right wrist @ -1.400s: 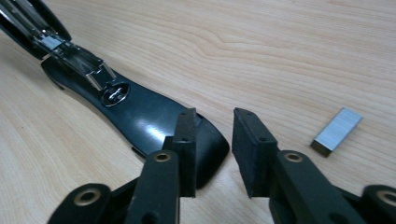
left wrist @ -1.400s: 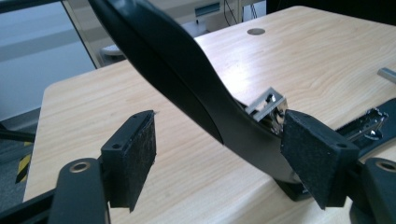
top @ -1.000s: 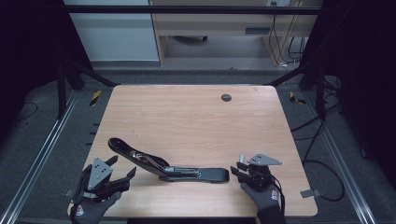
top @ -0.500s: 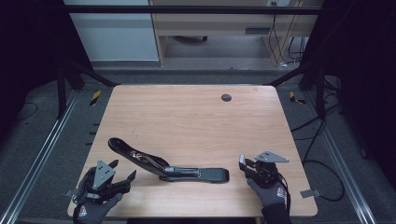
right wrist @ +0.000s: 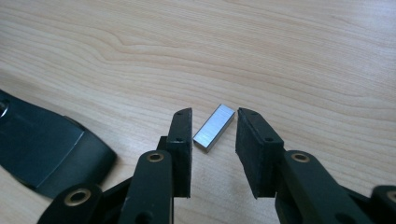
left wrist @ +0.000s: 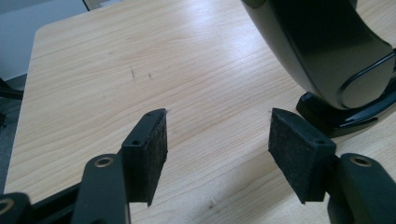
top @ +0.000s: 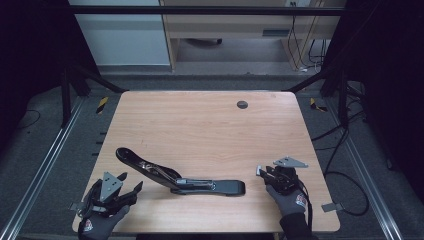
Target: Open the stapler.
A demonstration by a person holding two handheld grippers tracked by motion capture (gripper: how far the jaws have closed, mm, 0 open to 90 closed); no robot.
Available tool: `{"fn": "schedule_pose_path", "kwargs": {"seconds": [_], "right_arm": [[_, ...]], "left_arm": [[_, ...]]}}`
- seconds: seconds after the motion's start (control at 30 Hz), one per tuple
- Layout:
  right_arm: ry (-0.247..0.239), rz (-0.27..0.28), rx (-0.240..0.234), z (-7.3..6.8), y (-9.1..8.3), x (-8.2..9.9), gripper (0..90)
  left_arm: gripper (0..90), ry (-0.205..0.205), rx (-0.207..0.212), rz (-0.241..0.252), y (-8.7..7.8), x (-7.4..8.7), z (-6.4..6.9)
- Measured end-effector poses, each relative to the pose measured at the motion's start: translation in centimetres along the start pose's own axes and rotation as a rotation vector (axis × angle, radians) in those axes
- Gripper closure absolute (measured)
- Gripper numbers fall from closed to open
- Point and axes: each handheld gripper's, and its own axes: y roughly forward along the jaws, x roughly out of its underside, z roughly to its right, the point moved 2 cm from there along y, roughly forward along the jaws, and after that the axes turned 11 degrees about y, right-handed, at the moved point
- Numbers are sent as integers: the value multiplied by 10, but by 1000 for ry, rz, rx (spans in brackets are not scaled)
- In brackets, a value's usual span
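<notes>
A black stapler (top: 175,180) lies swung open near the table's front edge, its arm raised toward the left. My left gripper (top: 131,181) sits just left of that arm. In the left gripper view the left gripper (left wrist: 217,140) has bare wood between its pads and the stapler (left wrist: 327,51) close at the right. Its jaws have just been closing with nothing between them. My right gripper (top: 265,174) rests to the right of the stapler's base. In the right gripper view a small silver strip of staples (right wrist: 214,127) lies between the tips of the right gripper (right wrist: 215,115), with a gap on each side.
A dark round grommet (top: 242,104) sits in the wooden table (top: 200,125) near its far edge. The stapler's flat base (right wrist: 42,154) lies left of the right gripper. Cables run over the floor beyond the table's right edge.
The left gripper's jaws stand narrower than before. The right hand has shifted a little to the right, away from the end of the stapler's base.
</notes>
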Motion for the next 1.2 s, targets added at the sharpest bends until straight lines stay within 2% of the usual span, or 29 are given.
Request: {"fn": "schedule_pose_path", "kwargs": {"seconds": [0.13,0.23,0.27,0.37,0.43,0.47,0.5,0.57,0.63,0.67,0.9,0.93,1.2], "right_arm": [[9,-11,10,2,6,-3,670],[-5,-19,20,3,11,-5,669],[12,-26,16,1,12,-6,669],[10,-41,31,1,17,-8,668],[14,-43,35,0,19,-9,666],[1,-39,40,0,22,-10,664],[18,-49,35,-1,23,-10,664],[0,-53,46,-1,27,-11,661],[13,-67,48,-3,29,-12,661],[-1,-66,63,-3,31,-12,659],[19,-86,77,-5,37,-13,659],[7,-86,84,-4,38,-13,662],[6,-107,98,-4,40,-13,738]], "left_arm": [[400,5,-10,-2,0,1,-2],[412,11,-18,-5,1,2,-3],[417,10,-20,-6,1,3,-4],[408,3,-29,-16,2,4,-5],[396,-5,-24,-19,4,6,-5],[393,-7,-20,-23,4,6,-5],[390,-9,-16,-26,5,7,-5],[386,-7,-13,-28,5,7,-5],[383,-2,-13,-29,6,7,-4],[383,-1,-13,-30,6,7,-4],[380,-2,-4,-38,7,7,-4],[380,-2,-4,-38,7,7,-4],[380,0,-2,-44,7,8,-4]]}}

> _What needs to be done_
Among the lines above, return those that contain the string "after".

> _Solved problem_
- seconds: seconds after the motion's start (control at 30 Hz), one per tuple
- Point and axes: each handheld gripper's, and its own axes: y roughly forward along the jaws, x roughly out of its underside, z roughly to its right, the point moved 2 cm from there along y, roughly forward along the jaws, and after that the axes turned 11 degrees about y, right-handed, at the moved point

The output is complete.